勿論タテリを隠していたから遅くなったのだが、素直に言おう筈がない。
故に私は、我が家には地元の警察はアポイントメントを取ってから訪れるので、おかしいと思って連絡を取った。
もう直ぐ顔見知りの警官達が確認に来るので、それまで少し一緒に待ってて欲しいと丁寧に説明をする。
当たり前だが、これは脅しだ。
相手の正体は察しが付いているのだから、警察に来られては困るだろう事位はわかってる。
もっとも別に嘘は吐いてない。
アポイントメントを取ってから来るのは本当だし、連絡したのも事実だ。
顔見知りの警察官も、まあ本当にそのうち来るだろう。
ただ私は、これを聞いた相手の反応を確認したかったのだ。
相手がどこまで確信を持って我が家へやって来たのかを推察する為に。
可能性を持って探りを入れに来たのか、或いは確信を持って探しに来たのか、その程度で相手の反応は変わるだろう。

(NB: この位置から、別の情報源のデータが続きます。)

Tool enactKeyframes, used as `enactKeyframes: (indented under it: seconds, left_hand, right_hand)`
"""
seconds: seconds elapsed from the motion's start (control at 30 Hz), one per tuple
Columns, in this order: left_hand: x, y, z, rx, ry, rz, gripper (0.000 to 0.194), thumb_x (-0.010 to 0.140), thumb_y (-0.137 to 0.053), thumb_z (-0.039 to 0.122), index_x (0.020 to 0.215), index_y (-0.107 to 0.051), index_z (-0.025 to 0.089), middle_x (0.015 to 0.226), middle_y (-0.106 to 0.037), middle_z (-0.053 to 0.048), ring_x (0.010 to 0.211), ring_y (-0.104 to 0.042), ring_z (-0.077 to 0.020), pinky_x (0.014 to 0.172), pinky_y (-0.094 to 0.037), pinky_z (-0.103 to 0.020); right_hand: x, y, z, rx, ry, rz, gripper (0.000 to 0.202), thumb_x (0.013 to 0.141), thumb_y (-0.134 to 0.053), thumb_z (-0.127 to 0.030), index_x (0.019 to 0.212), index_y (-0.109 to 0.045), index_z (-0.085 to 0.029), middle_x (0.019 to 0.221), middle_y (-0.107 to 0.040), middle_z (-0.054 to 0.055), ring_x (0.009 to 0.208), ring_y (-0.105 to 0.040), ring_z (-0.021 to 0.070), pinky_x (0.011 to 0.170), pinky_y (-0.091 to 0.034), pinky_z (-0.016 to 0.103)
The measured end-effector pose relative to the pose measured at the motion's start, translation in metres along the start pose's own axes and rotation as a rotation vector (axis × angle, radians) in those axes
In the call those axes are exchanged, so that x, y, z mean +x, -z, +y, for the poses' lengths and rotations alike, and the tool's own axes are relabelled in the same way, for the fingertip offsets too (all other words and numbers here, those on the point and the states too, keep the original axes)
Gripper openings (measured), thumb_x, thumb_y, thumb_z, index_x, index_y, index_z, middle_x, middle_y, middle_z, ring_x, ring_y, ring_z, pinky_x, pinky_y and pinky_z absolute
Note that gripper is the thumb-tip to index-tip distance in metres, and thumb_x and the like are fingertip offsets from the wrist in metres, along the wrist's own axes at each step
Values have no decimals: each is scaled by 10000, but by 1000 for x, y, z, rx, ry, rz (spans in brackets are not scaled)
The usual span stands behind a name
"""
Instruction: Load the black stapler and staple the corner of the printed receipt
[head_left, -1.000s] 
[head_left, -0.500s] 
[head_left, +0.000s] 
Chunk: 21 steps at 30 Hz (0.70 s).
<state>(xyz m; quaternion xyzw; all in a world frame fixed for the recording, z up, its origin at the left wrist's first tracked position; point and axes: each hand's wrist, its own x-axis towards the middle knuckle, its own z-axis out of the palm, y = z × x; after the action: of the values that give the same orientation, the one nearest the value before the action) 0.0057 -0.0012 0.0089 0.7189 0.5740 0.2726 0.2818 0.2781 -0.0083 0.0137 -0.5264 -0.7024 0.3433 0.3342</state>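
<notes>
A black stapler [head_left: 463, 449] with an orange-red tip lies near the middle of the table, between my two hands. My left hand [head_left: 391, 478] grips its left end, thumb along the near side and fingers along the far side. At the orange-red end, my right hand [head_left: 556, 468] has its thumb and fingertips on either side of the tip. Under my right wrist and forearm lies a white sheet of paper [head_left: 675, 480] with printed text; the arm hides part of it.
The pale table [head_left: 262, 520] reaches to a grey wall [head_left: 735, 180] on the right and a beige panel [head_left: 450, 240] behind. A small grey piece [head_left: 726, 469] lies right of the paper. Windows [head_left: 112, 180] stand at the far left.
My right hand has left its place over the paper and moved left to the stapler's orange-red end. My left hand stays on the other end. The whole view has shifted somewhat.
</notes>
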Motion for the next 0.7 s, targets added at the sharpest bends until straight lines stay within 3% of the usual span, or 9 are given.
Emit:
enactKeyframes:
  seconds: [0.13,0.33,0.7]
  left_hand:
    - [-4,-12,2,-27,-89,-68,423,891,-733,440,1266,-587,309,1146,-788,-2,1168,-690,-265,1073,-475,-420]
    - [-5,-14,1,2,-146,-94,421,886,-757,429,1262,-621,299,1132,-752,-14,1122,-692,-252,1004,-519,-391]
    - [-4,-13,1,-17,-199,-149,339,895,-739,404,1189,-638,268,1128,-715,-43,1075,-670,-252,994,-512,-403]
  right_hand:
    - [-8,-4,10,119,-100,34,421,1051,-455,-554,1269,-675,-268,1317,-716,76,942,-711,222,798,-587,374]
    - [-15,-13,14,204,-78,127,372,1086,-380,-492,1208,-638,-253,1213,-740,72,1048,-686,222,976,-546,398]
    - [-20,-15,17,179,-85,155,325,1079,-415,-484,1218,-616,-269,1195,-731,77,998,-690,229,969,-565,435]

私が警察と繋がりがある事に、厄介な相手だと考えて一時的であれ引いてくれるようならば対応は楽だ。
先程連絡した警察の友人にインターフォンの映像記録を提出し、偽物の警察官がやって来た事を理由にして、本物の警察官に暫く巡回して貰う。
そうやって相手が手を出し難い状況を作ってから、早急に巳善を呼び出して、タテリを別の安全な場所に移して貰うのがベターである。
だが相手の反応は、私が思う以上にずっと性急で雑な物だった。
「動くナ。オイ、連レて行くゾ」
私に向けられたのは、黒く光る筒状の射撃武器。
そう、拳銃だ。
思わず硬直した私を、もう一人の男が捕まえる。
彼等は理解の出来ぬ言葉、長沙語か上海語か広東語かは知らないが、恐らく中国の言葉で何やら話し合いをした後、私を近くに停めてあった車に引き摺って行く。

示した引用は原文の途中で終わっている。